Bölüm 12

6.2K 519 68
                                    

Rüyam’dan

Çantamı toplarken aklım iki şeyle meşguldü. Birincisi Yiğit’i –her ne kadar itiraf etmek istemesem de- kıskanarak desdemona rolünü kapmak istemem, ikincisi ise bütün bir hafta boyunca evde yalnız kalacak olmamdı. Tiyatro bittikten sonra İlkim aramış ve gidecekleri tatil hakkında bilgi vermişti. Güneş ve ikisinin ayrı ayrı arayarak gelmemi istemelerine rağmen reddetmiştim çünkü onlar iki çiftti. Anıl ve Güneş her ne kadar küs olsalar da birbirlerine çektireceklerinden sonra barışacaklarına şüphe yoktu. Ya da Güneş tekrar yatağa da düşebilirdi. Ah bu ihtimali düşünmek bile dişlerimin sivrilmesine neden oluyordu. Bu sefer Anıl’ı o kadar kolay affedebileceğimi sanmıyordum.
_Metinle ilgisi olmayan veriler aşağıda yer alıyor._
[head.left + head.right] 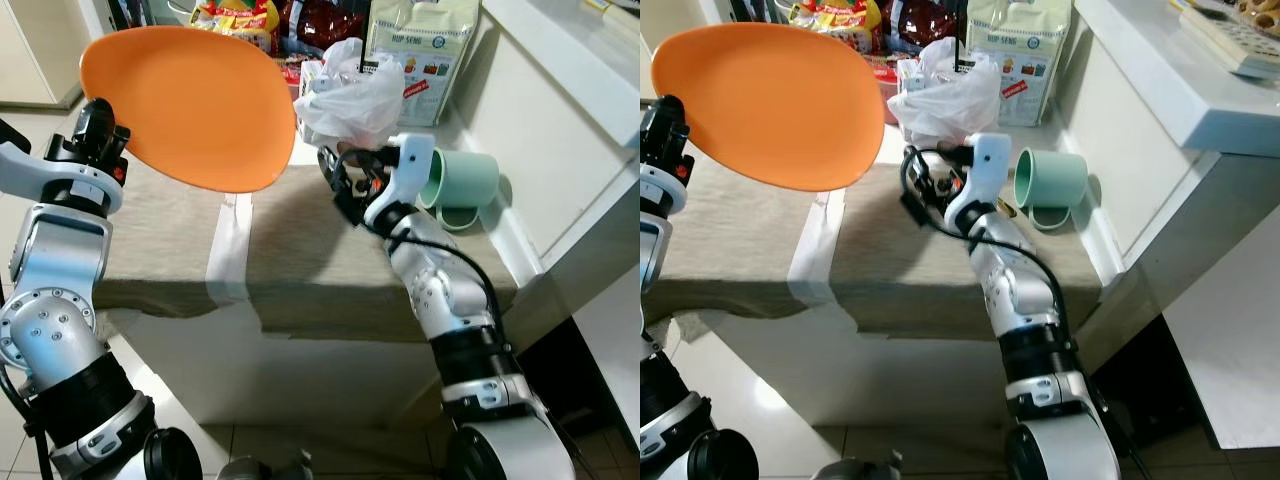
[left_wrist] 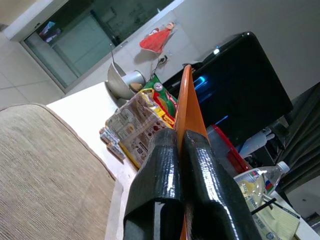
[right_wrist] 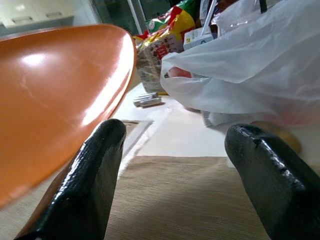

“Çantanı her toplayışında daha bir balık görünüyorsun.”

Muziplik içeren ses tonu ve “Balık” seslenişi. Gülümsememek için kendimi zor tuttum. Hey! Sinirlenmem gerekmiyor mu?

“Ha ha ha” diyerek ayağa kalktım. Kendimi tutmama rağmen dilimi çıkarmama engel olamamıştım. Dilimi çıkardığım anda ıslanan dudaklarım ve dilimde gezinen gözleri iyi ki de kendimi tutmamışım dedirtmişti. Gözlerini zorlukla ayırıp tekrar muzip haline dönebilmek için uğraşması gözümden kaçmamıştı.

“Senin başka işin gücün yok mu?” ve fark etmeden içimden “benim işim sensin” desin diye dua ediyordum. Ne ara bu kadar aptal aşık oldum ben?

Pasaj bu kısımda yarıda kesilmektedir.